• _Required work_: Every line of the data below should be retyped exactly.

• _Task material_:
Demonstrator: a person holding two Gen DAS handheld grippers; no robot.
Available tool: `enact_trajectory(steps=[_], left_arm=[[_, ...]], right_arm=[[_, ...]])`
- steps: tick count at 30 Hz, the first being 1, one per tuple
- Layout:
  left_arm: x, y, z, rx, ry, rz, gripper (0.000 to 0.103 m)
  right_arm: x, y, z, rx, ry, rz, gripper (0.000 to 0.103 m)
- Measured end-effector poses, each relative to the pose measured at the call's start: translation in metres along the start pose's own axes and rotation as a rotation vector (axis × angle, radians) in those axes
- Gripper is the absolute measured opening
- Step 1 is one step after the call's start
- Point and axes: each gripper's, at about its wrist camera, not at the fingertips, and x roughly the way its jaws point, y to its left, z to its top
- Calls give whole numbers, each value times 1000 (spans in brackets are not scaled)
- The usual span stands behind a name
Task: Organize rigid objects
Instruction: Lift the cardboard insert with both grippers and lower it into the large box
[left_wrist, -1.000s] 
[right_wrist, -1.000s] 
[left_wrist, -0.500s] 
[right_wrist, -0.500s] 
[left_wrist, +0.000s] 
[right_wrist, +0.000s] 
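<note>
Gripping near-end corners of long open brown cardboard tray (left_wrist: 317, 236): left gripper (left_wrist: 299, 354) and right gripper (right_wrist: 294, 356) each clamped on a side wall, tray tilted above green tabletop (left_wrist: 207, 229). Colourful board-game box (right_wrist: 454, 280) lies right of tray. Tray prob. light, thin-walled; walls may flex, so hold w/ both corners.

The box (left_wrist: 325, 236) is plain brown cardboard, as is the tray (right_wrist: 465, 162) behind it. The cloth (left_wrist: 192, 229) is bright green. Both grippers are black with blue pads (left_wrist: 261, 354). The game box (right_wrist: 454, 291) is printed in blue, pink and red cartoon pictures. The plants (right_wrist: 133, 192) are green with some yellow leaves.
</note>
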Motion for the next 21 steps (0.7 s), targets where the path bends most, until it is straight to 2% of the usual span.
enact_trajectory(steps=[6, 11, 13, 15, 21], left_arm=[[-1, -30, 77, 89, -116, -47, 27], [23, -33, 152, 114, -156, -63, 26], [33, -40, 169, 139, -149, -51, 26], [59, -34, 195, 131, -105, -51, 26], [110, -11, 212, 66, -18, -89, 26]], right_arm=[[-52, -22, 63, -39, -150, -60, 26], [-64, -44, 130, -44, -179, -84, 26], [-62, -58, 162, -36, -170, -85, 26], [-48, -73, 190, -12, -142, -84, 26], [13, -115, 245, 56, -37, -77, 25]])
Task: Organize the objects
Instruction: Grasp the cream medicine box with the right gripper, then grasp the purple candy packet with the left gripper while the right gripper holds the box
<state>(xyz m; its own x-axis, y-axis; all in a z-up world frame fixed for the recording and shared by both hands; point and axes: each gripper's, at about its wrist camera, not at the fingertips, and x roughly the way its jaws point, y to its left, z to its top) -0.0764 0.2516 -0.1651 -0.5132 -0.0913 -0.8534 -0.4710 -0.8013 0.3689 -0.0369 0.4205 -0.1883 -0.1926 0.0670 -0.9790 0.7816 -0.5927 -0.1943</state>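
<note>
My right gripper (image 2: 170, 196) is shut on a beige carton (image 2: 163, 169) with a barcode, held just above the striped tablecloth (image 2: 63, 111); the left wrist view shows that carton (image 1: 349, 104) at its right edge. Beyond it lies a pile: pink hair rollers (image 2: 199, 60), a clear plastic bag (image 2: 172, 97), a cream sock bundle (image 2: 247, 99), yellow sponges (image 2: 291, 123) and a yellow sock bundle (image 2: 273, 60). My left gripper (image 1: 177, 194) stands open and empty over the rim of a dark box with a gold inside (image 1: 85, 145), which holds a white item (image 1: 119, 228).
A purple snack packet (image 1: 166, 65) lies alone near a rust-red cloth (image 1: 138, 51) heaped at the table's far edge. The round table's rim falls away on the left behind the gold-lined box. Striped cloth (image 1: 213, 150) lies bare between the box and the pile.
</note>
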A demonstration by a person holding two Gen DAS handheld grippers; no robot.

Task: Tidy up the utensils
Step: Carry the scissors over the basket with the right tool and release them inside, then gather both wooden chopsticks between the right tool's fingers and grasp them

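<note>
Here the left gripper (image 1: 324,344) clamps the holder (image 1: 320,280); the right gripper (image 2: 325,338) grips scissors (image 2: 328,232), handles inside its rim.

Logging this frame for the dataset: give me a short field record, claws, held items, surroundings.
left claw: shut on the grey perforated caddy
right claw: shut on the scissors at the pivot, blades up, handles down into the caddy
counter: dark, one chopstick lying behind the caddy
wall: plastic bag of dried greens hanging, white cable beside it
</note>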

• _Solution_:
Demonstrator: a person holding two Gen DAS handheld grippers; no robot.
Available tool: `enact_trajectory(steps=[_], left_arm=[[_, ...]], right_arm=[[_, ...]])`
- steps: tick count at 30 Hz, the first being 1, one per tuple
- Layout:
  left_arm: x, y, z, rx, ry, rz, gripper (0.000 to 0.103 m)
  right_arm: x, y, z, rx, ry, rz, gripper (0.000 to 0.103 m)
- Measured end-effector poses, each relative to the pose measured at the call's start: translation in metres along the start pose's own axes and rotation as a rotation vector (axis × angle, radians) in those axes
- Gripper is the absolute measured opening
- Step 1 is one step after the call's start
- Point and axes: each gripper's, at about its wrist camera, not at the fingertips, and x roughly the way its jaws point, y to its left, z to its top
- Calls give whole numbers, each value times 1000 (spans in brackets are not scaled)
- The usual span stands behind a name
Task: Organize rigid objects
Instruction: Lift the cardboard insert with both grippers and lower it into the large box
[left_wrist, -1.000s] 
[right_wrist, -1.000s] 
[left_wrist, -0.500s] 
[right_wrist, -0.500s] 
[left_wrist, +0.000s] 
[right_wrist, +0.000s] 
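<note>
Gripping near-end corners of long open brown cardboard tray (left_wrist: 317, 236): left gripper (left_wrist: 299, 354) and right gripper (right_wrist: 294, 356) each clamped on a side wall, tray tilted above green tabletop (left_wrist: 207, 229). Colourful board-game box (right_wrist: 454, 280) lies right of tray. Tray prob. light, thin-walled; walls may flex, so hold w/ both corners.

The box (left_wrist: 325, 236) is plain brown cardboard, as is the tray (right_wrist: 465, 162) behind it. The cloth (left_wrist: 192, 229) is bright green. Both grippers are black with blue pads (left_wrist: 261, 354). The game box (right_wrist: 454, 291) is printed in blue, pink and red cartoon pictures. The plants (right_wrist: 133, 192) are green with some yellow leaves.
</note>
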Motion for the next 21 steps (0.7 s), targets where the path bends most, until it is straight to 2% of the usual span.
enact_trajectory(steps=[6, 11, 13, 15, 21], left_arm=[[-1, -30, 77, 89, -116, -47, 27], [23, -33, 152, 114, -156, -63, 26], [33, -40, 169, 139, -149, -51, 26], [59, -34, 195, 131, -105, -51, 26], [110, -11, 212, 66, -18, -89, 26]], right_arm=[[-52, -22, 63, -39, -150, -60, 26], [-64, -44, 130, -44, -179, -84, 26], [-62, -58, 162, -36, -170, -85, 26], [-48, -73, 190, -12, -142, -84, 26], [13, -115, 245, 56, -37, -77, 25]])
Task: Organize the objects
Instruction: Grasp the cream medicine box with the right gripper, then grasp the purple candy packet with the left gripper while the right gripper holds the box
<state>(xyz m; its own x-axis, y-axis; all in a z-up world frame fixed for the recording and shared by both hands; point and axes: each gripper's, at about its wrist camera, not at the fingertips, and x roughly the way its jaws point, y to its left, z to its top) -0.0764 0.2516 -0.1651 -0.5132 -0.0913 -0.8534 -0.4710 -0.8013 0.3689 -0.0369 0.4205 -0.1883 -0.1926 0.0670 -0.9790 0.7816 -0.5927 -0.1943</state>
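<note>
My right gripper (image 2: 170, 196) is shut on a beige carton (image 2: 163, 169) with a barcode, held just above the striped tablecloth (image 2: 63, 111); the left wrist view shows that carton (image 1: 349, 104) at its right edge. Beyond it lies a pile: pink hair rollers (image 2: 199, 60), a clear plastic bag (image 2: 172, 97), a cream sock bundle (image 2: 247, 99), yellow sponges (image 2: 291, 123) and a yellow sock bundle (image 2: 273, 60). My left gripper (image 1: 177, 194) stands open and empty over the rim of a dark box with a gold inside (image 1: 85, 145), which holds a white item (image 1: 119, 228).
A purple snack packet (image 1: 166, 65) lies alone near a rust-red cloth (image 1: 138, 51) heaped at the table's far edge. The round table's rim falls away on the left behind the gold-lined box. Striped cloth (image 1: 213, 150) lies bare between the box and the pile.
</note>
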A demonstration by a person holding two Gen DAS handheld grippers; no robot.

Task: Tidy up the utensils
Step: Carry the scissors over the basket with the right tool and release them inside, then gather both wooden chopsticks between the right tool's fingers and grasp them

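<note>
Here the left gripper (image 1: 324,344) clamps the holder (image 1: 320,280); the right gripper (image 2: 325,338) grips scissors (image 2: 328,232), handles inside its rim.

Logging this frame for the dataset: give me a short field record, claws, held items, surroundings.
left claw: shut on the grey perforated caddy
right claw: shut on the scissors at the pivot, blades up, handles down into the caddy
counter: dark, one chopstick lying behind the caddy
wall: plastic bag of dried greens hanging, white cable beside it
</note>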

With this output, the exercise is done.